==== Exercise data ====

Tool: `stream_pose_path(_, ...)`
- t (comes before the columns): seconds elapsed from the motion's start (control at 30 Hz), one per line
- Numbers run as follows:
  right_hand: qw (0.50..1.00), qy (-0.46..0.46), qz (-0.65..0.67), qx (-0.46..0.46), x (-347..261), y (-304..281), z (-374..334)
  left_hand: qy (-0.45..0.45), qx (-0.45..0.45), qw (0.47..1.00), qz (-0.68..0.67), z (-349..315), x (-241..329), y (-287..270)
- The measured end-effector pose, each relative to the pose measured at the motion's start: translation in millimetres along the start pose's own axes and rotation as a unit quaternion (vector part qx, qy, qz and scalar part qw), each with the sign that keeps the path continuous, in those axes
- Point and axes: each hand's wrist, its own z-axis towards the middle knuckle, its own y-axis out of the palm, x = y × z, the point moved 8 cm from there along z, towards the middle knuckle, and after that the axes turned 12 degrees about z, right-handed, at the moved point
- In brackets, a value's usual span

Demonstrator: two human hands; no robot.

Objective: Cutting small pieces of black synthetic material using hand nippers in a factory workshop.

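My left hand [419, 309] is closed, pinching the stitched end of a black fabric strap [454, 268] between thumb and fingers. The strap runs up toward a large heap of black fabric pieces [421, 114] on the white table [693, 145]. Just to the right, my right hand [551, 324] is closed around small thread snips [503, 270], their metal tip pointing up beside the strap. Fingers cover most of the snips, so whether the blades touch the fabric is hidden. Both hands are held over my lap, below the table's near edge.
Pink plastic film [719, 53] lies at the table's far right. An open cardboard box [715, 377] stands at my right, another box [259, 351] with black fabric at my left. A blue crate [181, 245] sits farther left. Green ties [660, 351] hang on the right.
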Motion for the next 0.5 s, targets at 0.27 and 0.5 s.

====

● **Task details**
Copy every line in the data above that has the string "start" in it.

● **Solution**
- t (comes before the columns): seconds elapsed from the motion's start (control at 30 Hz), one per line
- The measured end-effector pose, each relative to the pose measured at the motion's start: translation in millimetres along the start pose's own axes and rotation as a unit quaternion (vector part qx, qy, qz and scalar part qw), each with the sign that keeps the path continuous, in those axes

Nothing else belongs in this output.